WORK INSTRUCTION >> Check every line below for the word "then" and copy the ones that have it.

....

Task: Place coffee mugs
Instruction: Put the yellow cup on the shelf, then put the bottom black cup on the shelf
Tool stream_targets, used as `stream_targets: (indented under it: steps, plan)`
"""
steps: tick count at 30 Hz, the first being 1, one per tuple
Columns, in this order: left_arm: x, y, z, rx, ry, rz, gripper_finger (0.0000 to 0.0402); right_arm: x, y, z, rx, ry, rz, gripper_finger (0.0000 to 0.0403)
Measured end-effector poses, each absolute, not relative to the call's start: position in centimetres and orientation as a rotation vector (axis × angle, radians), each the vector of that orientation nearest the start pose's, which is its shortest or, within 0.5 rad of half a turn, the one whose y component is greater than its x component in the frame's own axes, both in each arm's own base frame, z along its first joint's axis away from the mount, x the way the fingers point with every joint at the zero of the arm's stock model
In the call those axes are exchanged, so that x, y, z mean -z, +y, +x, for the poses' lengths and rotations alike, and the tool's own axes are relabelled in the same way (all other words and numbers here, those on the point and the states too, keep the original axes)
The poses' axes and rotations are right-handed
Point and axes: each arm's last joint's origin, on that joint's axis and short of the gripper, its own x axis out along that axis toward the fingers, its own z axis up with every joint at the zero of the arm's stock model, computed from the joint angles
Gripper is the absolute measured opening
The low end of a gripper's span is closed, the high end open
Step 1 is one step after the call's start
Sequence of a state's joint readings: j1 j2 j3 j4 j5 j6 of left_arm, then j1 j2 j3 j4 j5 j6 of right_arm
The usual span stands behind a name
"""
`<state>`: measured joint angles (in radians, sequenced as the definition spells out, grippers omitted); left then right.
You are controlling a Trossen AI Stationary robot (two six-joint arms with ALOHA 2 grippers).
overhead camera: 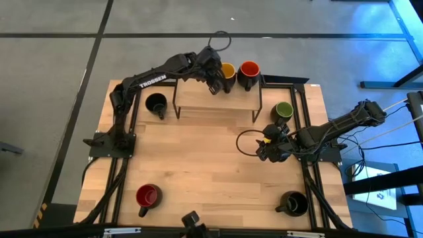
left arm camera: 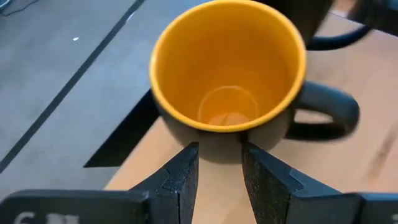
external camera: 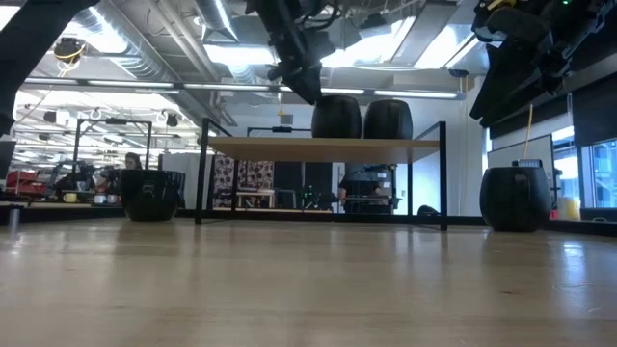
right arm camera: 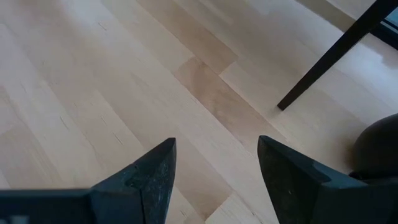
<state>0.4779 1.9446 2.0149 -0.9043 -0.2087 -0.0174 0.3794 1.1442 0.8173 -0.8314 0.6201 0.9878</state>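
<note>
Two black mugs stand side by side on the far edge of a raised wooden shelf (overhead camera: 218,99): a yellow-orange-inside mug (overhead camera: 227,70) and a red-inside mug (overhead camera: 249,73). My left gripper (overhead camera: 215,84) hovers at the yellow mug (left arm camera: 227,68) on the side opposite its handle, fingers slightly apart with bare wood showing between them. My right gripper (overhead camera: 271,151) is open above the table, just near of the green-inside mug (overhead camera: 283,111). On the table stand a black-inside mug (overhead camera: 156,104), a second red-inside mug (overhead camera: 148,196) and a second black-inside mug (overhead camera: 293,203). My left gripper (left arm camera: 221,152) has its fingertips (left arm camera: 189,155) right against the lower outer wall (left arm camera: 217,140) of the yellow mug, on the side away from the handle. I cannot tell whether they touch it. The mug stands upright on the shelf.
The shelf stands on thin black legs (right arm camera: 336,56) with room beneath it (external camera: 323,183). A black frame (overhead camera: 310,86) runs along the table's sides. The wide middle of the wooden table (overhead camera: 198,158) is bare. A dark mug wall (right arm camera: 379,146) shows beside my right gripper.
</note>
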Motion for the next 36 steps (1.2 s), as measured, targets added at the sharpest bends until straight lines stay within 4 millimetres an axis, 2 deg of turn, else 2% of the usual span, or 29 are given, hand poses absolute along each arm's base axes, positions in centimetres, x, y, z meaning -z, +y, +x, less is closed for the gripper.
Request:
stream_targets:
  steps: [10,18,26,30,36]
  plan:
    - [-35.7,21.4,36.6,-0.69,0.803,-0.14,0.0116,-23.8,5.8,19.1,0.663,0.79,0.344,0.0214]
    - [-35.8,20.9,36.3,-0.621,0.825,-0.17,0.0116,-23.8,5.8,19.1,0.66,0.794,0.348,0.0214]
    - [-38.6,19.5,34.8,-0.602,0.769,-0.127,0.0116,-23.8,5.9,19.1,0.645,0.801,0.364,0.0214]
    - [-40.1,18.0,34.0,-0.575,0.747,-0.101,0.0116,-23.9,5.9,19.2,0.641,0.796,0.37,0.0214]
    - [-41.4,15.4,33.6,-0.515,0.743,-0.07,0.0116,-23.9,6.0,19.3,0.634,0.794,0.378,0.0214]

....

RESPONSE >>
Instruction: Put the yellow cup on the shelf, then put the bottom black cup on the shelf
Sequence of a state's joint readings: j1 j2 j3 j4 j5 j6 of left_arm, then j1 j2 j3 j4 j5 j6 of right_arm
`<state>`: measured joint angles (in radians, sequenced as the definition spells out, grippers omitted); left then right.

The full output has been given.